Barry Schwartz: The paradox of Choice
Razor's edge of Choice
When I got back from my Peace Corps service in Guinea, West Africa, the second day I was home, my mom took me to a store to get a razor.
The store itself was small – a Rite-Aid or Payless, I think, but akin to a Walgreen’s – and the selection of razors that they offered was minimal, maybe eight or ten, but I don’t think I considered more than six of them.
This small number of razors was still a mindboggling number of choices compared to what I had in Guinea. I could either buy the razor that was available – a blue disposable – or not shave.
I stood in front of the selection of razors and made every possible comparison. I decided immediately against the disposable razors because it seemed like they probably wasted the most resources, even though they were the least expensive. The only way that I could help Guinea while I am in America is to make sure that my choices did not waste resources that they could use. They have enough problems without me stealing resources from them if I can help it.
That left the six razors and their cartridges hanging above the disposable models. I compared current prices. I then looked at prices of cartridges and compared future costs. Then I combined the two to see what would be cheaper in the long run. I compared packaging. I compared features. I compared where the razors were made. I still couldn’t come up with the absolute best razor for me.
In Guinea, the disposable worked fine. My face was clean shaven when I chose to shave, and it was cost effective for me. There was nothing I could do about the waste created when I finally had to get rid of the razor because there was no alternative available.
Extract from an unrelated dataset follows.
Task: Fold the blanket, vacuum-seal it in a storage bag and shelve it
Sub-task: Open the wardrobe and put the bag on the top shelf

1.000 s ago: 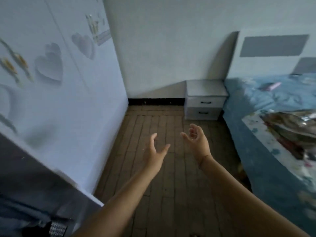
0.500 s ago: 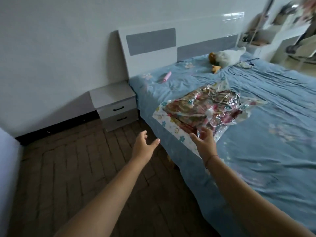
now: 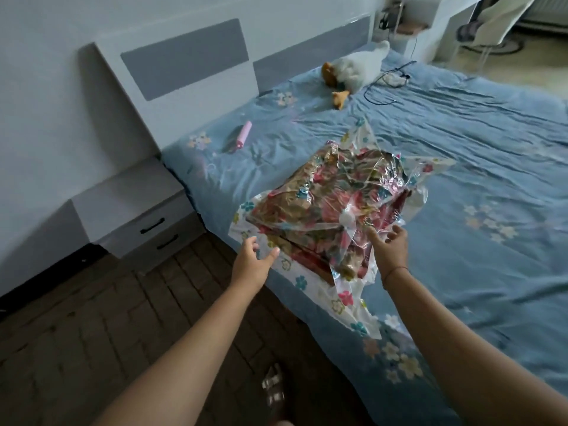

I spent 20 minutes in front of that display, and if I hadn’t needed to shave that day, I may have walked away from the whole process. There was no way for me to make a competent choice that would enable me to uphold all of the values that I needed in a razor – environmental, cost and performance. Instead, I would be giving up something to have one of the other two with the idea of environment really just something I made up as clearly none of the razors or their packaging were designed to save the planet or at least damage it less.
In the end, I had narrowed it down to four choices. Mom came by for the last time and told me firmly to “just pick one.” After all, they were only razors. So I grabbed one at random without any further dissection of its true value to me and the planet.
When I feel apathetic, I sometimes go to my local grocery store to see if there is anything I need to buy. I don’t like shopping, but for some reason, if I am able to purchase something, I feel better about life in general. Maybe it is the idea that by buying something, regardless of what it is, I have accomplished something that day even when the rest of it has been terrible.
Unfortunately, when I find nothing to buy, I leave the store feeling worse than ever. There are literally thousands of items in my local grocery store. They range from food and drink to books and office supplies. There are toys, medicines, small appliances, gift cards, DVDs – the list is amazingly enormous, especially when I think about the actual size of the store.
The question that runs through my mind when I leave empty handed is “What is wrong with me?” With all of that choice, there must have been something in there that could have lifted my mood. Am I so picky and indecisive so as to be unable to supply for my own needs from the vast amount of things that I can find in that store? It just doesn’t seem right.